Pénurie d’infirmiers spécialisés et fermeture de deux salles d’opération au CHPf

 

Les organisations syndicales du Centre hospitalier du Taaone tirent la sonnette d’alarme après le départ de neuf infirmiers spécialisés conduisant à la fermeture de deux salles d’opération sur huit. Conséquence, les interventions chirurgicales sont retardées…

Deux salles d’opération sur huit sont fermées depuis le 28 août à l’hôpital du Taaone. Cette situation s’est déjà produite pendant six semaines lors du premier semestre. C’est le manque de neuf infirmiers spécialisés pour le bloc opératoire, soit 20% de l’effectif normal, qui est à l’origine de ces fermetures.

Avec deux salles d’opération en moins, il n’est plus possible d’opérer tous les patients. De nombreuses interventions chirurgicales programmées doivent être annulées pour faire place aux urgences.

Les malades devant être opérés en urgence doivent souvent attendre pendant des heures qu’une salle d’opération soit disponible.

Les malades les plus graves sont opérés en priorité et on tente de calmer au mieux la douleur des autres en attendant leur opération.

Des patients cancéreux sont opérés avec plusieurs semaines de retard, ce qui leur fait prendre le risque d’une aggravation de leur cancer.

Les équipes du bloc opératoire sont obligées de travailler la nuit alors que les opérations auraient pu être effectuées pendant la journée.
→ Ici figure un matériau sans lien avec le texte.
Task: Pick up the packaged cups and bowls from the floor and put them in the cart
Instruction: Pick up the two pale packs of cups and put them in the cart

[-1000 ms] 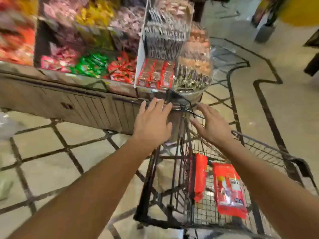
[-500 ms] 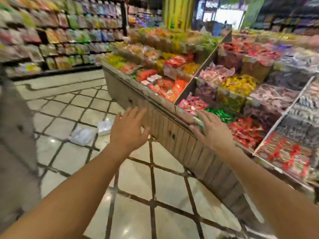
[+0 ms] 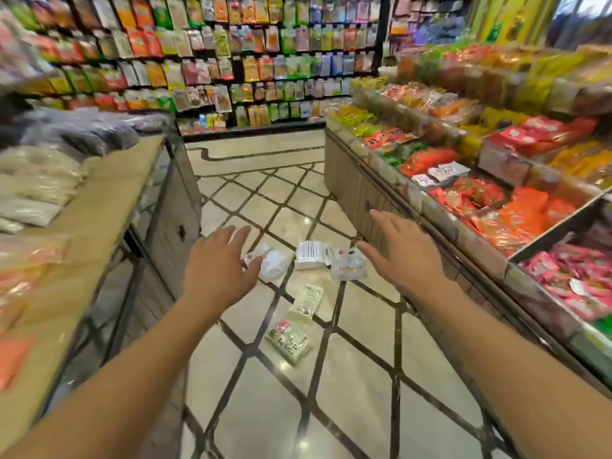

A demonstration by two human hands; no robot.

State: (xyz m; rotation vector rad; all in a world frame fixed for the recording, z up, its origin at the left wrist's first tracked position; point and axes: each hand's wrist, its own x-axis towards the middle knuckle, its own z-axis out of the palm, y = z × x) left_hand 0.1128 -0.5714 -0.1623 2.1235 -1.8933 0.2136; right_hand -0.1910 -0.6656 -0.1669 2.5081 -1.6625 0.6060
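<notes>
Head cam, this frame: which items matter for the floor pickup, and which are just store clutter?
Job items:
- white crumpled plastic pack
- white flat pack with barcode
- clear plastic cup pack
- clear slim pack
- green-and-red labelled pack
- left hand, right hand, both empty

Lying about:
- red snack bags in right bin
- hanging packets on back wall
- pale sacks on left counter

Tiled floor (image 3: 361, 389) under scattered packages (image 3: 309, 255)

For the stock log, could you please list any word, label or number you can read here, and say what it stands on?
None can be read for certain.
Clear packaged cups: a band of coloured letters, too blurred.
White pack: barcode label, digits too small.
Nearest floor pack: dark print, blurred.
Hanging shelf packets: all blurred.
</notes>
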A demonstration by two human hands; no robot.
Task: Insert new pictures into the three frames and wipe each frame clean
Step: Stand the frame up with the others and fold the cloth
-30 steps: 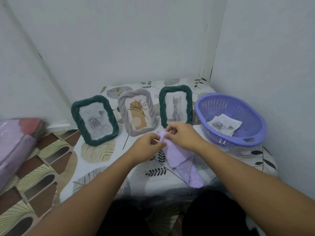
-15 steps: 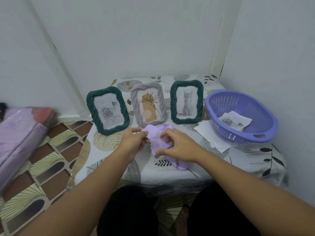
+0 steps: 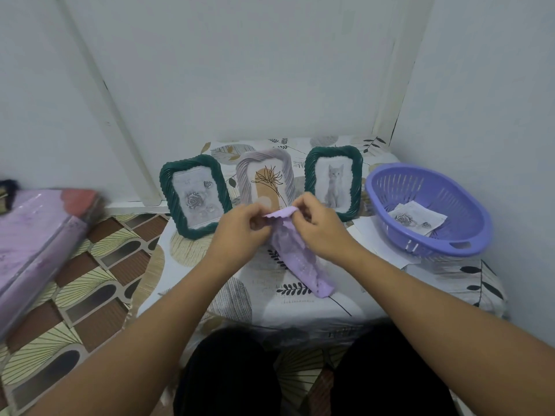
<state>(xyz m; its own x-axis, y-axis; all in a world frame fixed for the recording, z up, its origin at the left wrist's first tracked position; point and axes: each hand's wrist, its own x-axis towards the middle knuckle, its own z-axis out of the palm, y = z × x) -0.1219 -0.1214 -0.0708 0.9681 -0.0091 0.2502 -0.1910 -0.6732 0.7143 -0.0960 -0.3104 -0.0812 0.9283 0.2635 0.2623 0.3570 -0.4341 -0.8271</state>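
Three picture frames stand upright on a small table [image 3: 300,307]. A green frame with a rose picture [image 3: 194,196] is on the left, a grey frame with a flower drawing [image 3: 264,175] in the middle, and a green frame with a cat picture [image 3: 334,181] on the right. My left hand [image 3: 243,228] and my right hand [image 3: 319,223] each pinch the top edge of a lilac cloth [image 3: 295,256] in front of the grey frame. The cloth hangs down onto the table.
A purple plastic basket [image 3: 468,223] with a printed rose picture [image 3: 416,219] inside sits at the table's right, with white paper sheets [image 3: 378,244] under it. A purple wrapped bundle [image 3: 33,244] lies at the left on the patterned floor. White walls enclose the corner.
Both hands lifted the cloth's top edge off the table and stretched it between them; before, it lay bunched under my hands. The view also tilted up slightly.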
Ce rythme de travail devient insoutenable et est nuisible à la qualité des opérations.

Les chirurgiens et les anesthésistes du bloc opératoire de l’hôpital du Taaone ont alerté le directeur du Centre Hospitalier de Polynésie française (CHPF) et le ministre de la santé avant même la fermeture des salles d’opération.

Aujourd’hui, la pénurie d’infirmiers spécialisés pour le bloc opératoire s’éternise et reste sans solution concrète. Des infirmiers non spécialisés n’ont ni la compétence ni l’expérience pour travailler dans un bloc opératoire. Cependant, des infirmiers peuvent faire fonction au bloc opératoire après plusieurs mois de formation interne. C’est la solution envisagée par la direction de l’hôpital mais elle ne sera pas rapidement opérationnelle.
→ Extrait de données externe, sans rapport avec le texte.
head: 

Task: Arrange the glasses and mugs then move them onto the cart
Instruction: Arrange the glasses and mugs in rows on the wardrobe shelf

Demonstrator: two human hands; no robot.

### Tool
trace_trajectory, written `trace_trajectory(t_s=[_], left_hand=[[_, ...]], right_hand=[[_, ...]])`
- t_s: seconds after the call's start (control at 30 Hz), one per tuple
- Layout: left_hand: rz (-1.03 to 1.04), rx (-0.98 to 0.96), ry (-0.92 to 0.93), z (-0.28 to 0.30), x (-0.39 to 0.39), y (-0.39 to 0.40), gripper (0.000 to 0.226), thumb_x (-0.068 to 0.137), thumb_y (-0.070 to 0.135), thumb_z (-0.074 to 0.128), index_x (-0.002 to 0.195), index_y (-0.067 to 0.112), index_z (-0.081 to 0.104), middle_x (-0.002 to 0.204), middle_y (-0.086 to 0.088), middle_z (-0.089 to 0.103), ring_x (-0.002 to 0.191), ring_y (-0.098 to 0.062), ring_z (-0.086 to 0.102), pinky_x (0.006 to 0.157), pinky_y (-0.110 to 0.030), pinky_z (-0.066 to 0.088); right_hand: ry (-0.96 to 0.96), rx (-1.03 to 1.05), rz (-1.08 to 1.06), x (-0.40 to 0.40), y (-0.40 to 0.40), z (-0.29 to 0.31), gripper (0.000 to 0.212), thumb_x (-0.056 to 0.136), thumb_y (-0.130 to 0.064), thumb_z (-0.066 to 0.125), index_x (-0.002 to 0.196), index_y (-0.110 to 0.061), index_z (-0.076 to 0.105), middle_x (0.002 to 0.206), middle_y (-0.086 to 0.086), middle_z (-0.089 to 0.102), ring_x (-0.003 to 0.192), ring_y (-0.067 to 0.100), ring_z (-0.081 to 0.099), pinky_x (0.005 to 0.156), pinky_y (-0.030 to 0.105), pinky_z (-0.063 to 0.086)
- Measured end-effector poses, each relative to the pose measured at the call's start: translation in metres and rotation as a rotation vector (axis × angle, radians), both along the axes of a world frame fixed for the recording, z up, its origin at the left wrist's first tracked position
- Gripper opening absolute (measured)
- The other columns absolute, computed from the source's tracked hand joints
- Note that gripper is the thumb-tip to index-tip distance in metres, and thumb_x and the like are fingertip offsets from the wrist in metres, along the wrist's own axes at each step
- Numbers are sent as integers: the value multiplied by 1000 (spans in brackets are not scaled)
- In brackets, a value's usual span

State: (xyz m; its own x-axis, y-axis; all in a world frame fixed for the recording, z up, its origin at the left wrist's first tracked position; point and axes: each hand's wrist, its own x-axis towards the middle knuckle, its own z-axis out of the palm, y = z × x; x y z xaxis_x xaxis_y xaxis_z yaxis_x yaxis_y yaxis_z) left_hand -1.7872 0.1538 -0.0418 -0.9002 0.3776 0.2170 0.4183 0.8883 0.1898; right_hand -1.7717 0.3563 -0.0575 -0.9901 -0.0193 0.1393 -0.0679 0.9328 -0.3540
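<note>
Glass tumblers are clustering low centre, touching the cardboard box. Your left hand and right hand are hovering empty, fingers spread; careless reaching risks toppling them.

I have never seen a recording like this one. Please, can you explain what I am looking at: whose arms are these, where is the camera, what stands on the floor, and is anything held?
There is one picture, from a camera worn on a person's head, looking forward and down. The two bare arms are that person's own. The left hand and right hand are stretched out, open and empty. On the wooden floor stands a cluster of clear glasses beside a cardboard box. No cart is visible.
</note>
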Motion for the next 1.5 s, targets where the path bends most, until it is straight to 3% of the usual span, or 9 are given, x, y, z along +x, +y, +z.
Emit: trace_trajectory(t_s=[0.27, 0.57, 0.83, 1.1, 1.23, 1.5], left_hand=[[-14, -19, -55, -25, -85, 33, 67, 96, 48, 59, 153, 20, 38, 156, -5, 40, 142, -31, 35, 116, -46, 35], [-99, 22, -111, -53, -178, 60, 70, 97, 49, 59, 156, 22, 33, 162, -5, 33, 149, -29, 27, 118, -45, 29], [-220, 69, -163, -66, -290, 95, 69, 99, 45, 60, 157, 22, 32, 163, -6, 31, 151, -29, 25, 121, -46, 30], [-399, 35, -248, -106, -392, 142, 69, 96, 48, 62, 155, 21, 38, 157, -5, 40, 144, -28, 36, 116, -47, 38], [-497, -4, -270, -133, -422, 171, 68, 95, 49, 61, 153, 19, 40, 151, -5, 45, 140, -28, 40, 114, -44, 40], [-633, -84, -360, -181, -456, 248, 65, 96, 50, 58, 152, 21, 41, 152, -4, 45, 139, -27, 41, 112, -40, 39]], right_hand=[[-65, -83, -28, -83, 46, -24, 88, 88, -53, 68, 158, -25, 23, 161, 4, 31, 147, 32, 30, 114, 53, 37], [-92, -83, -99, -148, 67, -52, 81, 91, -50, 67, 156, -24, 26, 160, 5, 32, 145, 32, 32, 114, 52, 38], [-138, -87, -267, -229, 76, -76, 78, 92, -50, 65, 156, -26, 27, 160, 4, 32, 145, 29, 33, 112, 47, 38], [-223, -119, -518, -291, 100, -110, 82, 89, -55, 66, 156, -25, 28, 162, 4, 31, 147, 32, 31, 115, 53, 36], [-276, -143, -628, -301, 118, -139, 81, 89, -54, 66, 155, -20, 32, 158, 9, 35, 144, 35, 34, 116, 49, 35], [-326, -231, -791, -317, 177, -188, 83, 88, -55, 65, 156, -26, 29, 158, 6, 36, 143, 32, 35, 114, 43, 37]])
Le statut de la fonction publique ne permet pas de reprendre l’ancienneté des infirmiers de bloc opératoires pour les contrats à durée déterminée. Ce métier ne semble pas suffisamment attractif, seul deux candidats se sont présentés au dernier concours alors que sept postes étaient proposés.

Le départ des neuf infirmiers s’explique par le manque de reconnaissance et de valorisation.
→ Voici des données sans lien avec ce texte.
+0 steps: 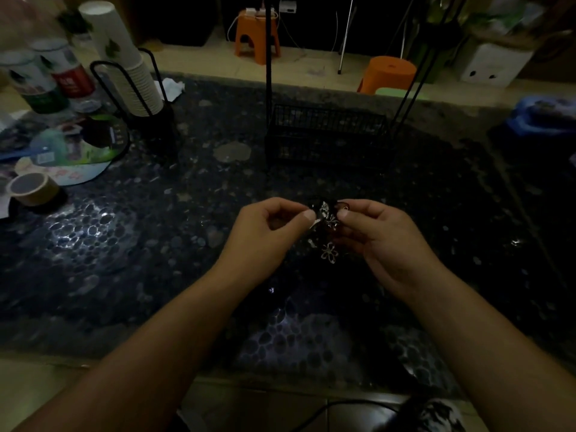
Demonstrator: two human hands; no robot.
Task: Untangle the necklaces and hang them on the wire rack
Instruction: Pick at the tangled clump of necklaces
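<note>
- Fingers [308, 216] of the left hand [265, 232] curled, thumb and forefinger pinching one side of the tangled necklaces [325, 221]; fingers of the right hand [383, 241] likewise curled, pinching the other side.
- Necklaces held as one dark knot of cord between the two hands, above the desk [156, 244]; a silvery flower-shaped pendant [328, 251] hangs just below the knot, with other small metal pieces inside it, too dim to tell apart.
- Desk surface dark, with a pebble pattern that shines where light falls on it.
- Wire rack [327, 135] beyond the hands, at the far middle of the desk: a black wire basket at its base, thin black uprights rising out of the top of the view. Contents of the basket cannot be made out in the dim light.
- Black wire holder [124, 88] at far left, containing a tall tilted stack of paper cups [124, 60].
- Two lidded cans [53, 76] to the left of the cup holder; a crumpled white tissue [171, 87] to its right.
- Roll of tape [32, 188] at the left edge, beside a printed round fan [78, 151].
- Two orange stools [257, 35] on the floor behind the desk.
</note>
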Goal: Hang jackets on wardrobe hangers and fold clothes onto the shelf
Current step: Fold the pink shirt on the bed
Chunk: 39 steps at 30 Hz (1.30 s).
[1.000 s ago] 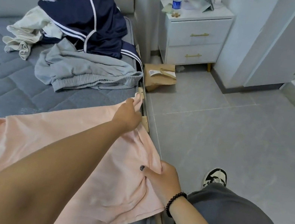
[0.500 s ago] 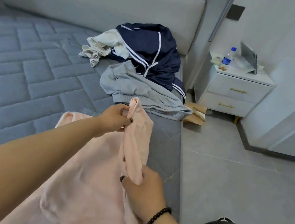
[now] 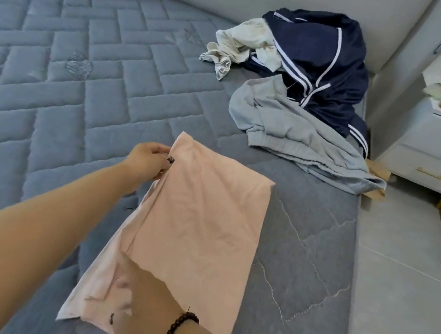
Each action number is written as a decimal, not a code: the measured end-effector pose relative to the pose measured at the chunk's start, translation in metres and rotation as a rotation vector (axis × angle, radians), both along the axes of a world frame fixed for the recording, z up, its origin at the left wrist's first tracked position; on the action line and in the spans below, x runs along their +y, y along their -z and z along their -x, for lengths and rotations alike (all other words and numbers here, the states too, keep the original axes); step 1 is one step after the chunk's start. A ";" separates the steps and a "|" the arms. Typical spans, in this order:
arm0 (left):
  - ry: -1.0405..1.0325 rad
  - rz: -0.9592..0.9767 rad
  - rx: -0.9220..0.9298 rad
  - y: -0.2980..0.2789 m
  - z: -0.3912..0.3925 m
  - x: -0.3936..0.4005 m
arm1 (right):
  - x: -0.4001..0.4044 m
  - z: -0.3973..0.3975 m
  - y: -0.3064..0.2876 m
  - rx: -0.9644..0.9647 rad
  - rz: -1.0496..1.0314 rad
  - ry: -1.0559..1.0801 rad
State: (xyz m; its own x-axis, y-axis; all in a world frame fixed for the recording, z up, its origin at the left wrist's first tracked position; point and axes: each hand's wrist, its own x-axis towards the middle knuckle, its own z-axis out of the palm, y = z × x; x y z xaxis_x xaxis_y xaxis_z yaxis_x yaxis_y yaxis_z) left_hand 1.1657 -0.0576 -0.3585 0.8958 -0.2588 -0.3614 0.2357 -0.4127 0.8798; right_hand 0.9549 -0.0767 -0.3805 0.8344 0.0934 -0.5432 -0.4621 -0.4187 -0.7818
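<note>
The pink garment (image 3: 197, 221), raised a moment earlier, lay folded lengthwise on the mattress (image 3: 80, 83). The left hand (image 3: 149, 161) pinched its far edge; the right hand (image 3: 141, 309) pressed its near end, fingers blurred. Three garments in the pile (image 3: 300, 92) waited unfolded.

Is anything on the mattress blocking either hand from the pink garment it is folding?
No. The left hand pinches the pink garment's far corner and the right hand rests on its near end. The grey sweatpants lie clear beyond.

The left arm reaches forward, its hand (image 3: 149, 161) pinching the far corner of a peach garment (image 3: 196, 230). The right hand (image 3: 141, 309), with a dark bead bracelet (image 3: 176, 333) at the wrist, grips the near edge, fingers curled.
</note>
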 end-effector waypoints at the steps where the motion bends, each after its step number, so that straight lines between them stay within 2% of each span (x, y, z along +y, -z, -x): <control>1: -0.031 -0.008 -0.002 0.005 0.001 0.000 | -0.002 0.014 0.008 0.010 -0.049 -0.012; 2: -0.045 -0.029 -0.015 0.011 0.001 0.001 | -0.008 0.028 0.015 -0.083 0.002 -0.051; 4: -0.037 -0.092 -0.060 0.021 0.004 0.000 | -0.025 0.045 0.013 -0.122 0.061 -0.040; 7: -0.035 -0.209 -0.115 0.031 0.014 0.003 | -0.056 0.056 0.005 -0.152 -0.044 0.278; 9: -0.002 -0.291 -0.137 0.035 0.027 0.010 | -0.079 0.058 0.012 -0.220 0.052 0.440; 12: 0.066 -0.431 -0.202 0.041 0.052 0.029 | -0.094 0.062 0.024 -0.181 0.180 0.657; 16: -0.040 -0.468 -0.239 0.047 0.090 0.056 | -0.089 0.073 0.028 -0.183 0.204 0.846; 22: -0.117 -0.588 -0.295 0.044 0.149 0.092 | -0.068 0.092 0.030 -0.035 0.319 0.850; 26: -0.101 -0.665 -0.325 0.055 0.171 0.106 | -0.058 0.112 0.023 0.149 0.229 0.739; 29: -0.082 -0.709 -0.439 0.059 0.180 0.109 | -0.060 0.121 0.021 0.139 0.167 0.782; 31: -0.035 -0.758 -0.436 0.059 0.183 0.110 | -0.067 0.125 0.021 0.119 0.131 0.805; 36: 0.042 -0.682 -0.274 0.049 0.203 0.103 | -0.085 0.141 0.009 0.093 0.137 0.853; 39: 0.118 -0.659 -0.249 0.047 0.226 0.097 | -0.099 0.154 -0.006 0.093 0.158 0.833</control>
State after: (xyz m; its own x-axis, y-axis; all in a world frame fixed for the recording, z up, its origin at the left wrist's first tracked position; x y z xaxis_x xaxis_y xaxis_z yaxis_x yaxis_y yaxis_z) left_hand 0.9397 0.0392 -0.4050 0.9515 -0.1573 -0.2644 -0.0189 -0.8876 0.4603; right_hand 0.8010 -0.1759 -0.3744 0.5485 -0.6136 -0.5680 -0.7271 -0.0145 -0.6864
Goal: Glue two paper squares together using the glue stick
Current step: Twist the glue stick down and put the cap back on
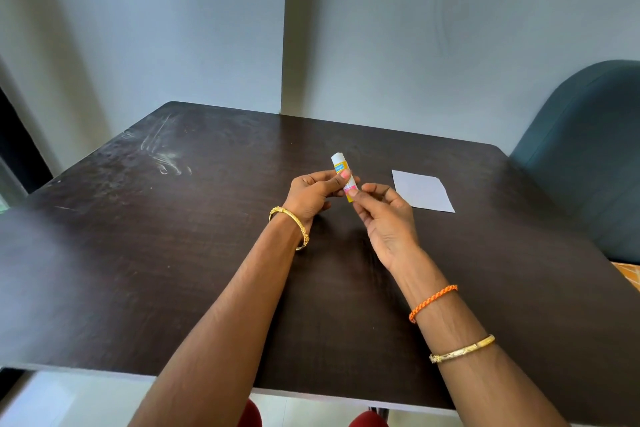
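Held above the table (173,253): glue stick (341,172), long axis tilted, white cap up and away. Left hand (311,196) gripping its middle, right hand (384,215) pinching its lower end. Right of it, apart: paper (422,191), seemingly 1 sheet.

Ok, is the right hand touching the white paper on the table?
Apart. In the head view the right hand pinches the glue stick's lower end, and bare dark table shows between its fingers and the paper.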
Les organisations syndicales du CHPF dénoncent cette situation intolérable pour les malades, et qui pousse le personnel du bloc opératoire dans une mission impossible.

Des mesures exceptionnelles doivent être prises pour pourvoir les postes vacants d’infirmiers de bloc opératoire avec des personnels déjà formés et expérimentés. Il n’est pas envisageable d’attendre encore plusieurs mois.

Une réforme du statut des infirmiers doit être réalisée dans les meilleurs délais pour pouvoir assurer les recrutements nécessaires au fonctionnement normal des blocs opératoires des hôpitaux de Polynésie française.